Wikipedia Buddy is based on the idea of unveiling the notion of individual authorship in Wikipedia. Authorship is an important means by which individuals make judgments about information quality. By allowing users to interact with authors at the level of individual lines of text, Wikipedia Buddy aims to provide the means for making determinations of quality at a much finer level of resolution.
In order to accomplish this goal, Wikipedia Buddy employs a variety of visual mappings and tools.

Wikipedia Buddy uses simple highlighting to allow users to identify individual authors’ contributions in a single article.
Wikipedia Buddy takes advantage of the ease with which we can recognize contrast in colors to provide an overview of the composition of individual articles.
Wikipedia Buddy uses a focus + context technique to provide the user both with the ability to read the text of an article through the Document View and with an overview of the entire article through the Document Overview.
Wikipedia Buddy uses an adjacency matrix combined with color coding to allow the user to identify and explore patterns of authorship across articles.

Goals

We divide the goals for Wikipedia Buddy (WB) into two categories: theoretical and practical.

Theoretical Goals

To expose the notion of individual authorship in the context of Wikipedia articles
To problematize information quality on Wikipedia and provide tools for resolving uncertainty about information quality
To challenge whether Wikipedia’s system for ensuring information quality works at the level of individual articles
To explore where articles are truly collaboratively authored and where authorship is dominated by a few individuals

Practical Goals:

To create simple visual and textual tools for helping Wikipedia users analyze the quality of individual articles and portions of articles
To allow users to develop a body of trusted authors and identify content contributed by those authors across Wikipedia
To help users see the links between authors and pages

We may not ultimately know whether Wikipedia Buddy is useful for addressing these goals until users have a chance to interact with it, and researchers have a chance ot use its analytical power to critically examine authors and texts on Wikipedia.

Foundations & Data

Wikipedia Buddy was developed in Java using Swing for GUI development. The application also uses a MySQL database and implements the Java JDBC MySQL connector for database connectivity. Finally, we used a custom SAX XML parser (Xerces) to transfer Wikipedia's XML-based database dump into our own database (as described below).
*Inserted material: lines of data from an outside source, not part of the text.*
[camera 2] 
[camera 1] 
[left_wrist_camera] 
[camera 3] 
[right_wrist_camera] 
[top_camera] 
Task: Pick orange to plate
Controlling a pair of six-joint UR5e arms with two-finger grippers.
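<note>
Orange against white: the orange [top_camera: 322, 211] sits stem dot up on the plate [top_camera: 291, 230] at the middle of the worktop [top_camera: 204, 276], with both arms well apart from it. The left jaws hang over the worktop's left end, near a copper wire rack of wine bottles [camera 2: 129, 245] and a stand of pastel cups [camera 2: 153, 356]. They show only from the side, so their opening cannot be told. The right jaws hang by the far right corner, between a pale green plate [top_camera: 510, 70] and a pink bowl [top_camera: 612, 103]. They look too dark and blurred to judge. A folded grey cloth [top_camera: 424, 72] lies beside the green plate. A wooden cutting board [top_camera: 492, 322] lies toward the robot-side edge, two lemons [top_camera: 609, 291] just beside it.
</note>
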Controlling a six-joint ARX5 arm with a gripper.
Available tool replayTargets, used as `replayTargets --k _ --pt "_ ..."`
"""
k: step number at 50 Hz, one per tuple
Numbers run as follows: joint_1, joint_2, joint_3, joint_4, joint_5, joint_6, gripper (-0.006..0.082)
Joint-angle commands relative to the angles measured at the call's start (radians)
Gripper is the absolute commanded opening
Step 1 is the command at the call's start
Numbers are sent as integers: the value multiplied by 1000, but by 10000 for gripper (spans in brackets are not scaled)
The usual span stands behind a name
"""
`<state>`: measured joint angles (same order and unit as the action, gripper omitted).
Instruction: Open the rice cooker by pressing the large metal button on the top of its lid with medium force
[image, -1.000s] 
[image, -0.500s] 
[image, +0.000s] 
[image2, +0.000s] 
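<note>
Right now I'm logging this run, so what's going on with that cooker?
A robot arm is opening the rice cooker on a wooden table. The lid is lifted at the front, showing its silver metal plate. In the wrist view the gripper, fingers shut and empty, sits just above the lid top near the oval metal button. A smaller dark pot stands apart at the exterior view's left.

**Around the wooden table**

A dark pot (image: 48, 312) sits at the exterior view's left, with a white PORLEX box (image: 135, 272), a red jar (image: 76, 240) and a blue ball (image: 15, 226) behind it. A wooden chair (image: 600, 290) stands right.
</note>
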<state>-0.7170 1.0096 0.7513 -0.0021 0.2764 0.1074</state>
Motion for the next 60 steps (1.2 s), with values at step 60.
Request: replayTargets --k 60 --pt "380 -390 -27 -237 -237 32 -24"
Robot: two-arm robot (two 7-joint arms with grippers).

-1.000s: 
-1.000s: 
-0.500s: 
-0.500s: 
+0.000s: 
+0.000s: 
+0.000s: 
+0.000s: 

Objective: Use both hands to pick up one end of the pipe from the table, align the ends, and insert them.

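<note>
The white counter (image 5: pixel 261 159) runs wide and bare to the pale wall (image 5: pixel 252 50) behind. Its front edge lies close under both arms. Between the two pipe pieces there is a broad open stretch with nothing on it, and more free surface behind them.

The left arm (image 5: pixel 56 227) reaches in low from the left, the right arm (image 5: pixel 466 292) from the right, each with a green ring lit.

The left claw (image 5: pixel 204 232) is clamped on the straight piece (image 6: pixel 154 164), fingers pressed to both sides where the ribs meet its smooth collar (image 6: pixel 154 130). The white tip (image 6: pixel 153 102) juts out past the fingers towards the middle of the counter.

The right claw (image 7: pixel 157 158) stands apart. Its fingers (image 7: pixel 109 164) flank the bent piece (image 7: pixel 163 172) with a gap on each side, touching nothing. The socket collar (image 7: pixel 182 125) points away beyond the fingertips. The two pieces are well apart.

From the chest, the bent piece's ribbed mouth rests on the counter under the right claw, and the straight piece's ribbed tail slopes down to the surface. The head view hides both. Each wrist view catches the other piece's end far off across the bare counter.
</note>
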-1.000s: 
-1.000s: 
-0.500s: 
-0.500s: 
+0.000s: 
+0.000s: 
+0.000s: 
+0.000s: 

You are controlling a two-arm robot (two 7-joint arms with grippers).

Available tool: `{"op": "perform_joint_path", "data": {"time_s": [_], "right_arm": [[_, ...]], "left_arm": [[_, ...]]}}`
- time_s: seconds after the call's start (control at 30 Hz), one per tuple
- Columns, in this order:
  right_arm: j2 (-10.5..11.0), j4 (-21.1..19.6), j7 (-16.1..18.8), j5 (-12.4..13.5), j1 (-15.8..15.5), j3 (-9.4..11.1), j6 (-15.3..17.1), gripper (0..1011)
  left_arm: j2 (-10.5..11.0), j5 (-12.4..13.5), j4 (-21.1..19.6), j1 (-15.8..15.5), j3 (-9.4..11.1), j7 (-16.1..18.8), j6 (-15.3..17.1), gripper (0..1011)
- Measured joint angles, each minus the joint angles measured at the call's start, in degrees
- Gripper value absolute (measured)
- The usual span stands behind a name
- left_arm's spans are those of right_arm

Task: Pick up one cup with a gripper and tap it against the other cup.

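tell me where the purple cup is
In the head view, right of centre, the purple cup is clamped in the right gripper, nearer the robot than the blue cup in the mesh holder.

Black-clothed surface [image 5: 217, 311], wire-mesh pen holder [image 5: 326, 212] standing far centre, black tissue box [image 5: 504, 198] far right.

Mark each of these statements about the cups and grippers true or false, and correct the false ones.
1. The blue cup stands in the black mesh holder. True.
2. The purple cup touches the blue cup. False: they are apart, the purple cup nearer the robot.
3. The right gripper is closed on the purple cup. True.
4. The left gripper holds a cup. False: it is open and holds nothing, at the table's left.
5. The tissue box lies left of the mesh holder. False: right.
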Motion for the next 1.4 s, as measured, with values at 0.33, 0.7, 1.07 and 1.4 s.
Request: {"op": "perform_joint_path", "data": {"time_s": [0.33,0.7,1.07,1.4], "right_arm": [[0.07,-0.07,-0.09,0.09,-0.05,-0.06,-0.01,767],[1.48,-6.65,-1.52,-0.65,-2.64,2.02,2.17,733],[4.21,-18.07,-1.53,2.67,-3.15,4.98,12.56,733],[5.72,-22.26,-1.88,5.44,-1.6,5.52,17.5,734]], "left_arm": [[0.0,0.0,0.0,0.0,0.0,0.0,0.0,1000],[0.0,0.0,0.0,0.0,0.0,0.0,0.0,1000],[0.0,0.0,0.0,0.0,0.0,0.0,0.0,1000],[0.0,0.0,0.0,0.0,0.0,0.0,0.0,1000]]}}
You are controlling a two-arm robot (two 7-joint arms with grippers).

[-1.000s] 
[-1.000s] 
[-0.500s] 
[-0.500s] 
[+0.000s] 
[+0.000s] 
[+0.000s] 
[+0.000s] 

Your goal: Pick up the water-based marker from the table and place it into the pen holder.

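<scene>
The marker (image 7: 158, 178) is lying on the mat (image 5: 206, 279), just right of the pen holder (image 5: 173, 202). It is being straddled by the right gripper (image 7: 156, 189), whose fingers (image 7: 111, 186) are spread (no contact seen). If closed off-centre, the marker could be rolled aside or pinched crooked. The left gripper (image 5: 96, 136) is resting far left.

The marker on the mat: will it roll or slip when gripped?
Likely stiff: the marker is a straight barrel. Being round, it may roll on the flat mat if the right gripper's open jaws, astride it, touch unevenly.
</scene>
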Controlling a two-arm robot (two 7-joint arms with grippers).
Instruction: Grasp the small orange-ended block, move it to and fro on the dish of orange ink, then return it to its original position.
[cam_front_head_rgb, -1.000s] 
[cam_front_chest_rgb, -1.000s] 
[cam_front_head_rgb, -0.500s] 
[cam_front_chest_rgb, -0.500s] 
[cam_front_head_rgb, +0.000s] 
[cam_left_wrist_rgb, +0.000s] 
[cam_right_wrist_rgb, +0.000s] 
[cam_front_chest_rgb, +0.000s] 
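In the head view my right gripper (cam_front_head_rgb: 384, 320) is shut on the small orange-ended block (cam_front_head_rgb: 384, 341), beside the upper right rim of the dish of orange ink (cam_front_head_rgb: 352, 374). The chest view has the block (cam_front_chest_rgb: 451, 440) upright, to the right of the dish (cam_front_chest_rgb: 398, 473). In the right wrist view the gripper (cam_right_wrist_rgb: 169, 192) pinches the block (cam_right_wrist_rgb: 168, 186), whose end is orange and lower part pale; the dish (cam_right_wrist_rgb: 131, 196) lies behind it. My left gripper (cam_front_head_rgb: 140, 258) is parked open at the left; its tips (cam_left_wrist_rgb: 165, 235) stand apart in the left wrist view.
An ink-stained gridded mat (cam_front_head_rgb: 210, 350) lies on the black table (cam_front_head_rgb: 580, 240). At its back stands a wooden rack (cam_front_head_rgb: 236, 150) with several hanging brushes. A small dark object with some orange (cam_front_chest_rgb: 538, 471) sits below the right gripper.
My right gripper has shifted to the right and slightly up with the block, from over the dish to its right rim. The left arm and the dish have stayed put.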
The root data source for Wikipedia Buddy is a complete database dump of the English language Wikipedia downloaded on November 5th, 2005. This data is available for download from Wikimedia Foundation’s servers in the form of a single 295 gigabyte XML file, compressed to ~ 4gb. (Downloads are available at http://download.wikipedia.org) Dealing with a dataset this large was a difficult task. In order to make use of this data, we constructed an algorithm which, by sifting through each revision of a given article, assigns an author to each line of text in the current revision. This mapping of authors to lines of text represents the core data source for the application.

In order to create a working dataset for the application, we developed a custom parser which captured the data and stored it in a set of MySQL databases. We used the SAX XML parser to extract the data one article at a time. Unfortunately, we could not process the entire Wikipedia, as we continually encountered articles that, because of anomalies in the text, would cause the parser to crash. However, we were able to capture data on over 50,000 articles.

The data was preprocessed into three tables: (1) stats, which captures preprocessed statistics about each article; (2) authors, which captures percentage contribution of each author to each article, and; (3) authorText, which captures the actual text of each article, broken down in chunks an associated with authors.

Related Work

History Flow
Martin Wattenberg and Fernanda Viegas

HistoryFlow History Flow is a tool for visualizing the evolution of content in Wikipedia articles by visualizing both authorship and persistence of content. It operates on the same basic principal as Wikipedia Buddy: uncovering the individual authorship of portions of text and using that information to interrogate the history and quality of a Wikipedia article, as well as the community of authors that surrounds it. We believe that History Flow is an extremely valuable research tool with which we hope to interface, and from which we have borrowed ideas. However, we feel it is too complex to be useful in an immediate and intuitive way for the average user who is browsing through Wikipedia. Our goal is to provide tools and visualizations at a resolution that is sufficiently detailed to be useful and accurate, but not so complex as to be confusing.

TouchGraph WikiBrowser

TouchGraph provides a radial graph viewer for visualizing the links between authors and pages on wikis called WikiBrowser. We initially explored using a node-link style graph for visualizing the relationships between authors, but we quickly realized that such a visualization would be poorly suited to the large quantity of data.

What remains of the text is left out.